#### Task goal:
Can the data below be set down again exactly, line for line?

*** Records to use Section Begins ***

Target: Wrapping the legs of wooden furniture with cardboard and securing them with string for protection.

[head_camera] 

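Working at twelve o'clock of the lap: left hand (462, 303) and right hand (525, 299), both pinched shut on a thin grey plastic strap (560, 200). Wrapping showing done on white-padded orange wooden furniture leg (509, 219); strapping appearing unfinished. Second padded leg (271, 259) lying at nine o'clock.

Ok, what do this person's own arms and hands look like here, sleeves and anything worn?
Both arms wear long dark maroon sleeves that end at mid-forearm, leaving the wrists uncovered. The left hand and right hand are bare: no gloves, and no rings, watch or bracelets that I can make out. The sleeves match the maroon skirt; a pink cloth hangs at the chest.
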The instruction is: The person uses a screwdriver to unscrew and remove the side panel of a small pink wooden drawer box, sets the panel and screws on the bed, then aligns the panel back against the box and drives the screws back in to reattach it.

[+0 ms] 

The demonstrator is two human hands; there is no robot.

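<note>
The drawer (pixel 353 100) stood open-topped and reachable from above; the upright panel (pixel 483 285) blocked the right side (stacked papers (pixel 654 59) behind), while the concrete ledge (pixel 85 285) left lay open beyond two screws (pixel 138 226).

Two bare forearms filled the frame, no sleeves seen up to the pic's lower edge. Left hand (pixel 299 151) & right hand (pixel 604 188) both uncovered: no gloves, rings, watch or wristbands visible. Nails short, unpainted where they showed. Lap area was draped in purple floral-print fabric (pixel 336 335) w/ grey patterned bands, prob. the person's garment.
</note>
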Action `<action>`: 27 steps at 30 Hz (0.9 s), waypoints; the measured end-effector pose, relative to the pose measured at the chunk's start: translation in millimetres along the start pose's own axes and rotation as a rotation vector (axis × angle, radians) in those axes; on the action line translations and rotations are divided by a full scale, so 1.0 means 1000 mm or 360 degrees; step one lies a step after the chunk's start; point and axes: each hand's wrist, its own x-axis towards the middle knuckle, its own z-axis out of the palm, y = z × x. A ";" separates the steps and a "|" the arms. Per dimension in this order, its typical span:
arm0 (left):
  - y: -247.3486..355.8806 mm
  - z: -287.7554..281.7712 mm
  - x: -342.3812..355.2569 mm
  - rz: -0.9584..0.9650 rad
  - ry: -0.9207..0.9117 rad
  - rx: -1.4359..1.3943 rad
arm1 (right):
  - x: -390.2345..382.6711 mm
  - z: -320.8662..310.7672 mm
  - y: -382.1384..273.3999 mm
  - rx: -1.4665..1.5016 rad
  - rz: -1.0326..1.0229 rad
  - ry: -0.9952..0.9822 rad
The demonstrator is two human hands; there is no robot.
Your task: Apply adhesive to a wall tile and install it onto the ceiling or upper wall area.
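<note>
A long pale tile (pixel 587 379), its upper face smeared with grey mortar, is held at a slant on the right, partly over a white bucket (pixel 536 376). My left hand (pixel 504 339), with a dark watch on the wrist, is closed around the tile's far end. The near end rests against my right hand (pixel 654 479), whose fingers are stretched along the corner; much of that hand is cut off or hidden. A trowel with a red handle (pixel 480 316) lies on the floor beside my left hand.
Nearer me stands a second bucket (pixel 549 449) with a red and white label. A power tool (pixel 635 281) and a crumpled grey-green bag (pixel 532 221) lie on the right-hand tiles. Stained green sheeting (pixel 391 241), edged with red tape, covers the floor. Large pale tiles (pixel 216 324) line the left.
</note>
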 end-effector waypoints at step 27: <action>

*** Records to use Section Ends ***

#### Written reply:
Target: Wrapping the legs of wooden furniture with cardboard and securing them with string for protection.

[head_camera] 

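Working at twelve o'clock of the lap: left hand (462, 303) and right hand (525, 299), both pinched shut on a thin grey plastic strap (560, 200). Wrapping showing done on white-padded orange wooden furniture leg (509, 219); strapping appearing unfinished. Second padded leg (271, 259) lying at nine o'clock.

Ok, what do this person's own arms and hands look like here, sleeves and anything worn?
Both arms wear long dark maroon sleeves that end at mid-forearm, leaving the wrists uncovered. The left hand and right hand are bare: no gloves, and no rings, watch or bracelets that I can make out. The sleeves match the maroon skirt; a pink cloth hangs at the chest.
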The instruction is: The person uses a screwdriver to unscrew and remove the side panel of a small pink wooden drawer box, sets the panel and screws on the bed, then aligns the panel back against the box and drives the screws back in to reattach it.

[+0 ms] 

The demonstrator is two human hands; there is no robot.

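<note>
The drawer (pixel 353 100) stood open-topped and reachable from above; the upright panel (pixel 483 285) blocked the right side (stacked papers (pixel 654 59) behind), while the concrete ledge (pixel 85 285) left lay open beyond two screws (pixel 138 226).

Two bare forearms filled the frame, no sleeves seen up to the pic's lower edge. Left hand (pixel 299 151) & right hand (pixel 604 188) both uncovered: no gloves, rings, watch or wristbands visible. Nails short, unpainted where they showed. Lap area was draped in purple floral-print fabric (pixel 336 335) w/ grey patterned bands, prob. the person's garment.
</note>
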Action `<action>`: 27 steps at 30 Hz (0.9 s), waypoints; the measured end-effector pose, relative to the pose measured at the chunk's start: translation in millimetres along the start pose's own axes and rotation as a rotation vector (axis × angle, radians) in those axes; on the action line translations and rotations are divided by a full scale, so 1.0 means 1000 mm or 360 degrees; step one lies a step after the chunk's start; point and axes: each hand's wrist, its own x-axis towards the middle knuckle, its own z-axis out of the palm, y = z × x. A ";" separates the steps and a "|" the arms. Per dimension in this order, its typical span:
arm0 (left):
  - y: -247.3486..355.8806 mm
  - z: -287.7554..281.7712 mm
  - x: -342.3812..355.2569 mm
  - rz: -0.9584..0.9650 rad
  - ry: -0.9207..0.9117 rad
  - rx: -1.4359..1.3943 rad
arm1 (right):
  - x: -390.2345..382.6711 mm
  - z: -320.8662..310.7672 mm
  - y: -382.1384..273.3999 mm
  - rx: -1.4665..1.5016 rad
  - rz: -1.0326..1.0229 rad
  - ry: -0.9952..0.9822 rad
The demonstrator is two human hands; there is no robot.
Your task: Apply adhesive to a wall tile and install it onto the ceiling or upper wall area.
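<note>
A long pale tile (pixel 587 379), its upper face smeared with grey mortar, is held at a slant on the right, partly over a white bucket (pixel 536 376). My left hand (pixel 504 339), with a dark watch on the wrist, is closed around the tile's far end. The near end rests against my right hand (pixel 654 479), whose fingers are stretched along the corner; much of that hand is cut off or hidden. A trowel with a red handle (pixel 480 316) lies on the floor beside my left hand.
Nearer me stands a second bucket (pixel 549 449) with a red and white label. A power tool (pixel 635 281) and a crumpled grey-green bag (pixel 532 221) lie on the right-hand tiles. Stained green sheeting (pixel 391 241), edged with red tape, covers the floor. Large pale tiles (pixel 216 324) line the left.
</note>
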 end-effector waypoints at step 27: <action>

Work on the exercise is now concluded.